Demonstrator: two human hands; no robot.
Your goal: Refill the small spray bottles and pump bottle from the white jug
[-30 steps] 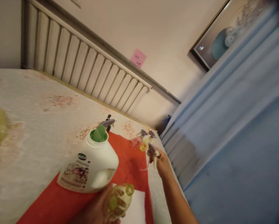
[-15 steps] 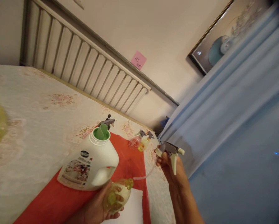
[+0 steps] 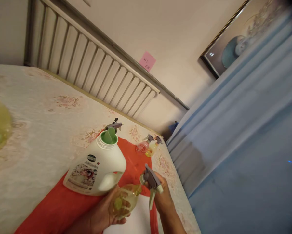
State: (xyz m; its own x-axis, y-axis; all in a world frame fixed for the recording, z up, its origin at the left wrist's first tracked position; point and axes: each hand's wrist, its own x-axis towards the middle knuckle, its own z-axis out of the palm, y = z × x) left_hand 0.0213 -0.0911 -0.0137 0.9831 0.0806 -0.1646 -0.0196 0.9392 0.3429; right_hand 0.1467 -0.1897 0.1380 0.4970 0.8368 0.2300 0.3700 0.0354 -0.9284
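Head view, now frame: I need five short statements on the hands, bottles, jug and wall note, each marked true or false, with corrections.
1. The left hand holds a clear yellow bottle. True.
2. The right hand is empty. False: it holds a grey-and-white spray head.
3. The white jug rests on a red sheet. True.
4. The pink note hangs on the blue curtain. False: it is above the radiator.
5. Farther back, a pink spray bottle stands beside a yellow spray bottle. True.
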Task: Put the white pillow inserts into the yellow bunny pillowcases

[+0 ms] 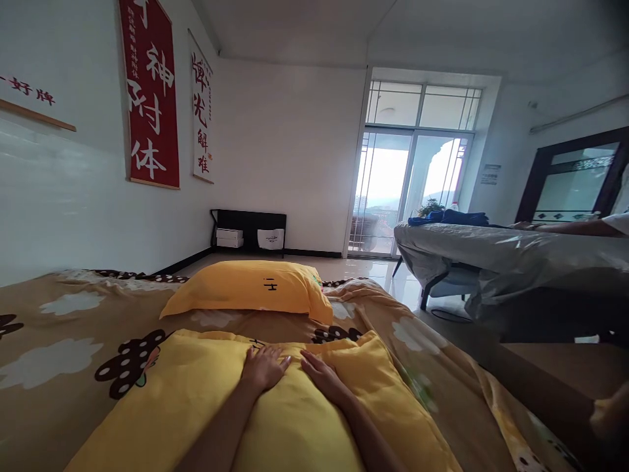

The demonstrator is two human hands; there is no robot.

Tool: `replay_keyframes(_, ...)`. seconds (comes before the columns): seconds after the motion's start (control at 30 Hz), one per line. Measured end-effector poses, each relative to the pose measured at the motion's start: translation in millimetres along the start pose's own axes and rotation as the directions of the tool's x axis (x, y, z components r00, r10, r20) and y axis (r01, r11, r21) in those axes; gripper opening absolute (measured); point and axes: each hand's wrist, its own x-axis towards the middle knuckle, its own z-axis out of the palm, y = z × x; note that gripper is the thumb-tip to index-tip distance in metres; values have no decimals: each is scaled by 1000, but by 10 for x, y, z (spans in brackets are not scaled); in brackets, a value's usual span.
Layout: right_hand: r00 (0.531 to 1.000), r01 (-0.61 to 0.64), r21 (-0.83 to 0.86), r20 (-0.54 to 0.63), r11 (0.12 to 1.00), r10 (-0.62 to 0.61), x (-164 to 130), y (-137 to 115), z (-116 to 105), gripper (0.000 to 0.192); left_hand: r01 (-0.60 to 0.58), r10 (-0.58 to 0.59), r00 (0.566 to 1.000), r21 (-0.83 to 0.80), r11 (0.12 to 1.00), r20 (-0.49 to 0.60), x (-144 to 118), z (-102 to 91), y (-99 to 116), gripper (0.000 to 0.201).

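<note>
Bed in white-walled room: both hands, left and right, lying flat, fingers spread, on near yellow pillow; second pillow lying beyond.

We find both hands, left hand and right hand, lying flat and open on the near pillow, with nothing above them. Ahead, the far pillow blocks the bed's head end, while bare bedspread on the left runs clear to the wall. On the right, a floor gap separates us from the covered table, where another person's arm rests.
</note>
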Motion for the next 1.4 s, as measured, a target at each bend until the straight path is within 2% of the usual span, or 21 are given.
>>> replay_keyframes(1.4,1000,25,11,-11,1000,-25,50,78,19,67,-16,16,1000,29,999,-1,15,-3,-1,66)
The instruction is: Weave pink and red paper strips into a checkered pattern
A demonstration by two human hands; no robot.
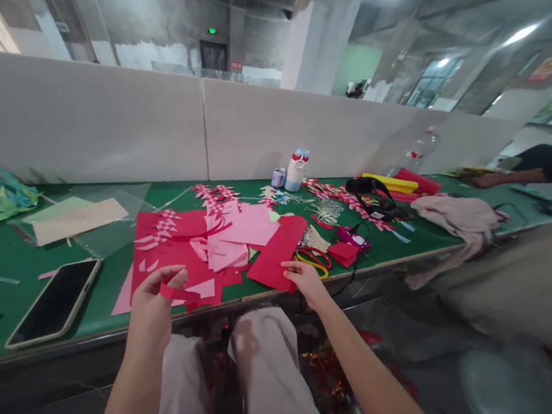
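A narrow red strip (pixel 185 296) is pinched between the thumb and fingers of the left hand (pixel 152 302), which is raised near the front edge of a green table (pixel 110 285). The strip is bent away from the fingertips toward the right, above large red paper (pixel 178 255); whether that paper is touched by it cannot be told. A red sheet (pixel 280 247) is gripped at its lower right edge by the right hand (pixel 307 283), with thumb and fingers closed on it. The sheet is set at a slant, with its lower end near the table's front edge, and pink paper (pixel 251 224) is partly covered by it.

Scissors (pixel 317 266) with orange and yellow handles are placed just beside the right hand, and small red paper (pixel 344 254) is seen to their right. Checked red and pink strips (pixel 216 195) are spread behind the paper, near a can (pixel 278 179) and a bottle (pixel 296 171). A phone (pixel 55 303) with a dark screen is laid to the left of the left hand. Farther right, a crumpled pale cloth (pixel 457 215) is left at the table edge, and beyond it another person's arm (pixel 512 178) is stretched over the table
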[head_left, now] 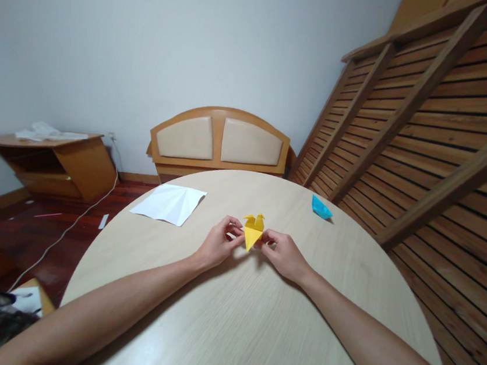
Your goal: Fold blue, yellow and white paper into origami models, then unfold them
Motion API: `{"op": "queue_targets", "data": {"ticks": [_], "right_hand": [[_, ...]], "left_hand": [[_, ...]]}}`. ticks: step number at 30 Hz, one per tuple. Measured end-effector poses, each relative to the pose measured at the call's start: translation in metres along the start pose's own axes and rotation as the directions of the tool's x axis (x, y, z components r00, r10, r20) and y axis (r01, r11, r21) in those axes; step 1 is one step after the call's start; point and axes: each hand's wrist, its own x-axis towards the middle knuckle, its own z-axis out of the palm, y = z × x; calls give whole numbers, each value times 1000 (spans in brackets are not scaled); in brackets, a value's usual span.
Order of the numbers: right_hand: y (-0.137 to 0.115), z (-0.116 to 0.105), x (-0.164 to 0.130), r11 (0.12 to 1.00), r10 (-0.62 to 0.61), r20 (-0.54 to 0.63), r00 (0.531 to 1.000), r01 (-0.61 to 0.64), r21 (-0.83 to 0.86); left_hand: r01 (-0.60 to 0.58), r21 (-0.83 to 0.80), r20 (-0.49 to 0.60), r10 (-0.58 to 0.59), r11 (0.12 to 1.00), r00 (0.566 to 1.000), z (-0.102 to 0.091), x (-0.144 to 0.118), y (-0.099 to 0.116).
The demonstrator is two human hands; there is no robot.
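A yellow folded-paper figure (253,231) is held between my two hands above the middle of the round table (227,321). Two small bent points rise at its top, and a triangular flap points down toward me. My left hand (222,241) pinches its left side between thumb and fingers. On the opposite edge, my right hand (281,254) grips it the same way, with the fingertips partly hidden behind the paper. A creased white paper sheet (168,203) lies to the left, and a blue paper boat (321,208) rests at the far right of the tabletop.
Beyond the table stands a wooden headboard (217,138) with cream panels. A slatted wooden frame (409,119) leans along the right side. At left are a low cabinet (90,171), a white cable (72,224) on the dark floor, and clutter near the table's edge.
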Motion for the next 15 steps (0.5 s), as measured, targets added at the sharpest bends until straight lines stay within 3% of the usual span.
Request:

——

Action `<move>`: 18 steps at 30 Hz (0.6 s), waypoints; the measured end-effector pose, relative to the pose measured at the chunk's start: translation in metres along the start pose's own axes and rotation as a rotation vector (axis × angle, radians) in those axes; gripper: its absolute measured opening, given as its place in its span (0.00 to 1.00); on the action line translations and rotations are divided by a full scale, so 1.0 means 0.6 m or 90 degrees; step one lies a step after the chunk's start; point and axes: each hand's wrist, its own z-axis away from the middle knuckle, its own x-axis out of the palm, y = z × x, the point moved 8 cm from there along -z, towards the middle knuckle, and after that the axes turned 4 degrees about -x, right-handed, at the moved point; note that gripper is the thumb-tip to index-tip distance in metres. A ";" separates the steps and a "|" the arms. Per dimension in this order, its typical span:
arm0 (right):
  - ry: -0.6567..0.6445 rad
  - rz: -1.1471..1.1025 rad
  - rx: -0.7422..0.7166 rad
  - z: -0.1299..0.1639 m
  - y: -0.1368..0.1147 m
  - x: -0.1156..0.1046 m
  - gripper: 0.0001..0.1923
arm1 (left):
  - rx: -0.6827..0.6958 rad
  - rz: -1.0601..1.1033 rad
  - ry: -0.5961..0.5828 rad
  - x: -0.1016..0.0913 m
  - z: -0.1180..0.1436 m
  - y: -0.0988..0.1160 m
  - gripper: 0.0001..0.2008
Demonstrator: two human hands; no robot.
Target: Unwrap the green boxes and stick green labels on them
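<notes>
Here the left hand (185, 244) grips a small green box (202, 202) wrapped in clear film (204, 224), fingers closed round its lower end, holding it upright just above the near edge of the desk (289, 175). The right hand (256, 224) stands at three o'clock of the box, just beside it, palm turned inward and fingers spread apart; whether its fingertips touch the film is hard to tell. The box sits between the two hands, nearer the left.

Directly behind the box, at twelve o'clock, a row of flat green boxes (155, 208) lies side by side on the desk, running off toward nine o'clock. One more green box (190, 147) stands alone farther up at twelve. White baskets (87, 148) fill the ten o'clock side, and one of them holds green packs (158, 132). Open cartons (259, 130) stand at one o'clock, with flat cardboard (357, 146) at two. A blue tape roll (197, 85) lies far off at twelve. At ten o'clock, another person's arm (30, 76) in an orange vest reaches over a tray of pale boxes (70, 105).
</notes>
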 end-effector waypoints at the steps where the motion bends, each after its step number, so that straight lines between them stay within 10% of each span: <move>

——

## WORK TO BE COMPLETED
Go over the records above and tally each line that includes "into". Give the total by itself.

## EXPECTED OUTPUT
3